Finding similar values within a list of lists in Python

Question 1

I am working on a machine learning problem with object detection. For now, I am trying to find GPS coordinates that are close to other GPS coordinates. If they are close, I want to make note of it by index. So in my example below, with test data, these two areas are not actually close to one another, so their 'close_points_index' should be just their index. But my actual data set has ~100k observations.

This code is slow with 100k observations. I am looking for some help optimizing this code as I can get correct output but would like it if someone could point out any inefficiencies.

My data looks like:

[{'area_name': 'ElephantRock', 'us_state': 'Colorado', 'url': 'https://www.mountainproject.com/area/105746486/elephant-rock', 'lnglat': [38.88463, -106.15182], 'metadata': {'lnglat_from_parent': False}}, {'area_name': 'RaspberryBoulders', 'us_state': 'Colorado', 'url': 'https://www.mountainproject.com/area/108289128/raspberry-boulders', 'lnglat': [39.491, -106.0501], 'metadata': {'lnglat_from_parent': False}}]

My code solution is below. I avoided using two for loops but realize that I am sure a map() is just syntatical sugar for a for loop. Note that latLongDistance I assume is fairly optimized but if not I don't mind. My focus is on my findClusters() function.

from math import cos, asin, sqrt, pi
from functools import partial
def latLongDistance(coord1, coord2):
 lat2 = coord2[0]
 lat1 = coord1[0]
 lon1 = coord1[1]
 lon2 = coord2[1]
 p = pi/180
 a = 0.5 - cos((lat2-lat1)*p)/2 + cos(lat1*p) * cos(lat2*p) * (1-cos((lon2-lon1)*p))/2
 kmDistance = 12742 * asin(sqrt(a)) 
 return kmDistance
def findClusters(listOfPoints, thresholdValueM = 800):
 coords = [x['lnglat'] for x in listOfPoints]
 for index, data in enumerate(listOfPoints):
 
 lngLat = data['lnglat']
 modifiedLLDistance = partial(latLongDistance,coord2 = lngLat)
 
 listOfDistances = list(map(modifiedLLDistance,coords))
 meterDistance = [x*1000 for x in listOfDistances]
 closePoints = [i for i in range(len(meterDistance)) if meterDistance[i] < thresholdValueM]
 listOfPoints[index]['close_points_index'] = closePoints
 return listOfPoints

After the function is ran, see below. Note that these have multiple indices as I ran this output on the actual data set. If I were to run just these two points their indices should be: [0] and [1] respectively.
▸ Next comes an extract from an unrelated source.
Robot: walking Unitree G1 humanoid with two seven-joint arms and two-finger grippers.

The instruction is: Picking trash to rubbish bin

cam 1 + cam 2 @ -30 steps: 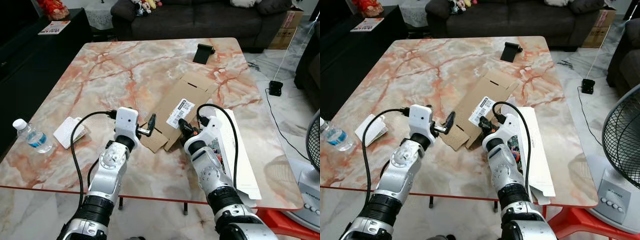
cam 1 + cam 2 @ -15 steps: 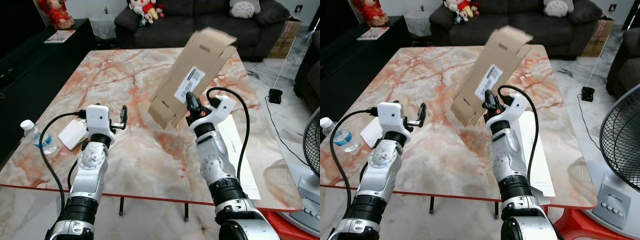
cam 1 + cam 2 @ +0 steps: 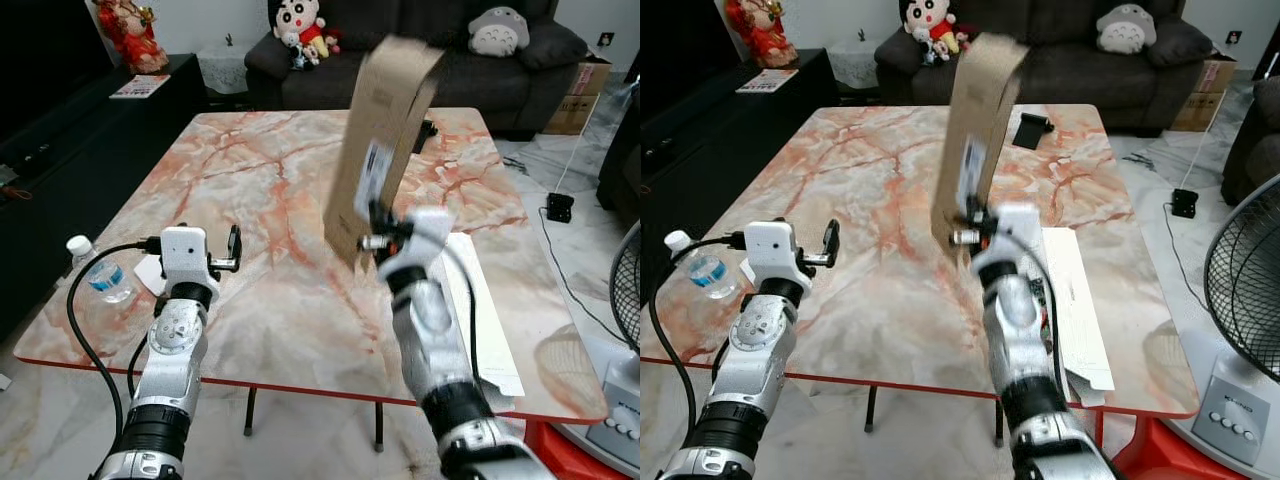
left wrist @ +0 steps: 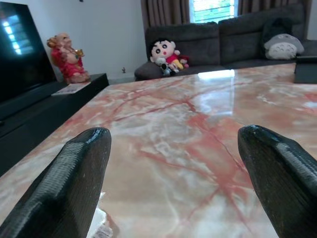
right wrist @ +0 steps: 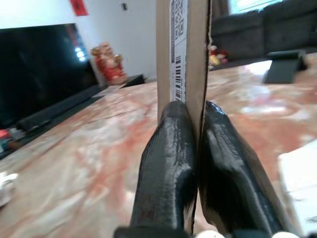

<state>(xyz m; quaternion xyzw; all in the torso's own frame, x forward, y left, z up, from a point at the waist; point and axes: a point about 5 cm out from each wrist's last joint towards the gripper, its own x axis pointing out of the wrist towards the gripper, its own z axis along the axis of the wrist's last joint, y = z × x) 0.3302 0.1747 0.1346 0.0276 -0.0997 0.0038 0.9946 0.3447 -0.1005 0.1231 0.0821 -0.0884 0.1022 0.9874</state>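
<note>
Now the right end effector [image 3: 375,238] is clenched on the lower edge of the flattened cardboard [image 3: 385,130], its two black fingers [image 5: 168,158] pressed against either face. The cardboard stands nearly upright above the middle of the marble bench [image 3: 270,200], lifted off the surface, with a white label [image 3: 374,172] on the side facing the camera. The left end effector [image 3: 232,250] hangs released over the bench's near left part, its fingers [image 4: 74,183] spread wide with nothing between them. A water bottle [image 3: 98,276] stands at the bench's left edge, with a white packet [image 3: 152,273] just beside it. A flat white box [image 3: 478,300] lies on the bench by the right arm. A dark phone stand [image 3: 1029,130] sits at the far side, toward the sofa [image 3: 480,60].
</note>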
[{'area_name': 'ElephantRock', 'us_state': 'Colorado', 'url': 'https://www.mountainproject.com/area/105746486/elephant-rock', 'lnglat': [38.88463, -106.15182], 'metadata': {'lnglat_from_parent': False}, 'close_points_index': [0]}, {'area_name': 'RaspberryBoulders', 'us_state': 'Colorado', 'url': 'https://www.mountainproject.com/area/108289128/raspberry-boulders', 'lnglat': [39.491, -106.0501], 'metadata': {'lnglat_from_parent': False}, 'close_points_index': [1]}]

I've experimented with a few things, but am coming up short. Primarily, I am a bit inexperienced with finding speed increases as I am relatively new to Python. Any critical input would be helpful. I have not posted here so let me know if I need some more information for it to be reproducible.

Question 2

It sounds like this code does not work as expected. Is it a working solution? If not, this might be a bit better for Stack Overflow rather than Code Review

Question 3

This code does work as expected. Apologies if that is not clear. I will edit my example output and my comment.

Question 4

Have you looked at scipy.spatial.KDTree? Convert lat/long to x/y/z and build the KDTree. Use the query_pairs(d) method to find points that are < d distance apart.

Question 5

@RootTwo That is a solution that is faster. I implemented it although I had to write some code to grab all of the clusters after producing the pairs. Ex: (10, 20), (20, 30), (10, 30). For 10 I need to know that it is close to 20 and 30. But that is pretty trivial. For my education I am still hoping there is some efficiency in my code to be gained outside of using that library/method. Primarily because I am aiming to get over my 'beginner hump' of knowledge with Python. Long comment, but thank you as your solution is great! I will leave open for a day or two then close this question.

Question 6

First some general comments

In the dataset, the key lnglat is confusing, because the data is clearly latitude and then longitude. That is just asking for a bug.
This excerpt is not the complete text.